The problem | Write out exactly the first lines of the listing, ending on the line that contains "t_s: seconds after".

Supplied information |
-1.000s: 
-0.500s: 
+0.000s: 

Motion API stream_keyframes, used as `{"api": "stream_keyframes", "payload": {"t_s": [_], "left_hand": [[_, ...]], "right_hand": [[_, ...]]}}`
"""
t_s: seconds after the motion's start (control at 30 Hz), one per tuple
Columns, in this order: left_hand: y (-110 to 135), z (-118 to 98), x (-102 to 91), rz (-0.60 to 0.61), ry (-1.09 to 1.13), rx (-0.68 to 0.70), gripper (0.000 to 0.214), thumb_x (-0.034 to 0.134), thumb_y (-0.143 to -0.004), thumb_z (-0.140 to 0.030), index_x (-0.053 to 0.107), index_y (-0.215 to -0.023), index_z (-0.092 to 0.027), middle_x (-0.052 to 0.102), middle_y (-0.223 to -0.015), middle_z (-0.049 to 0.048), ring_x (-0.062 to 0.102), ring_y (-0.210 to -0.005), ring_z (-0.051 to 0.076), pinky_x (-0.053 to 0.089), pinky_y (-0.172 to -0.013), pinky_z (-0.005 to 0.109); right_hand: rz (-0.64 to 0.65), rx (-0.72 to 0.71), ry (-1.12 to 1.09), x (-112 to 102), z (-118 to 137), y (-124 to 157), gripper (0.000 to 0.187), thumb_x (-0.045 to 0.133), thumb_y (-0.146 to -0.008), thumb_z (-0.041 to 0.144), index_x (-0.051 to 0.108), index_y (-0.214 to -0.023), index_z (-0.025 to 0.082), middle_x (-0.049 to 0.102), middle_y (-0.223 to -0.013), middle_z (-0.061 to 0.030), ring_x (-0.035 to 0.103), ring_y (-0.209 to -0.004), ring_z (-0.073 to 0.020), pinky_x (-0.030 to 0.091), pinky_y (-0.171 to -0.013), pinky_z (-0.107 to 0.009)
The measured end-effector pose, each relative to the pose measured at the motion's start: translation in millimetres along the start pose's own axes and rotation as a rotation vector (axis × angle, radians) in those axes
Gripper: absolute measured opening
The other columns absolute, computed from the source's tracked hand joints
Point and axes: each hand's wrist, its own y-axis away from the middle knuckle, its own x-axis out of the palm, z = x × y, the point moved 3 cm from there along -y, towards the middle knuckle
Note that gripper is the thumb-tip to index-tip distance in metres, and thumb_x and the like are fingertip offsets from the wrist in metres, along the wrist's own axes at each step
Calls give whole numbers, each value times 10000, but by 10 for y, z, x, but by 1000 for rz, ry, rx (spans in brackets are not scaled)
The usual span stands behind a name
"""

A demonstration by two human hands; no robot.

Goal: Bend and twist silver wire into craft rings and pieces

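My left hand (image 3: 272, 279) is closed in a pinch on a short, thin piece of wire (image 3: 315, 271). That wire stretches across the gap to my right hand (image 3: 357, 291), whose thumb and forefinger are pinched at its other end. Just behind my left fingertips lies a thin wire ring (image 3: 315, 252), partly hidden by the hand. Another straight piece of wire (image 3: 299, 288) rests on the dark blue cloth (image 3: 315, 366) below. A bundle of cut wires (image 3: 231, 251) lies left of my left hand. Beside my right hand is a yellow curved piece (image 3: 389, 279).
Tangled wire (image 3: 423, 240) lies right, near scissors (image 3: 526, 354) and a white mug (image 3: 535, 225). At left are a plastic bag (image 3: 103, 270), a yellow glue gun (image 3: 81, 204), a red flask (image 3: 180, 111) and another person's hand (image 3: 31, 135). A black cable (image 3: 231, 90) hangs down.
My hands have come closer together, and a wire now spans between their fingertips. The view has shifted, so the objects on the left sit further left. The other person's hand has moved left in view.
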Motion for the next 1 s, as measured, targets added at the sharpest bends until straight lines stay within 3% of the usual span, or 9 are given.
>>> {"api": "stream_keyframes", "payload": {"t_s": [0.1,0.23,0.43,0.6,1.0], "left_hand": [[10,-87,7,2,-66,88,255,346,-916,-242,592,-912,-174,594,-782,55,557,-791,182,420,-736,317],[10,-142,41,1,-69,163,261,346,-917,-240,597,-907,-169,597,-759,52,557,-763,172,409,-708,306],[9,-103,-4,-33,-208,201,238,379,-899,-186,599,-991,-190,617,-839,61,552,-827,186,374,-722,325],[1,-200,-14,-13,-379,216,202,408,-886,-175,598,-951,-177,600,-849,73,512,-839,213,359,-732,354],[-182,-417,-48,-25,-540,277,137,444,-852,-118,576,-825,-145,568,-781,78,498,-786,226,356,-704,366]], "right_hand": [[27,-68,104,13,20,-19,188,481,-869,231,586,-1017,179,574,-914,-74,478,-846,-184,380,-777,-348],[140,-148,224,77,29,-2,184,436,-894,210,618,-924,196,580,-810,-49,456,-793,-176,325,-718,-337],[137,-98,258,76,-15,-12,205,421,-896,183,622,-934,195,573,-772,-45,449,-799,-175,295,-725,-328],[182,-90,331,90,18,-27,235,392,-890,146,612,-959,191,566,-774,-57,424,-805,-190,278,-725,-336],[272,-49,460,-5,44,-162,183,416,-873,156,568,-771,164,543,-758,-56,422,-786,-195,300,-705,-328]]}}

Reply to the exercise |
-1.000s: 
-0.500s: 
+0.000s: 

Motion API stream_keyframes, used as `{"api": "stream_keyframes", "payload": {"t_s": [_], "left_hand": [[_, ...]], "right_hand": [[_, ...]]}}`
"""
t_s: seconds after the motion's start (control at 30 Hz), one per tuple

The work on this exercise is now complete.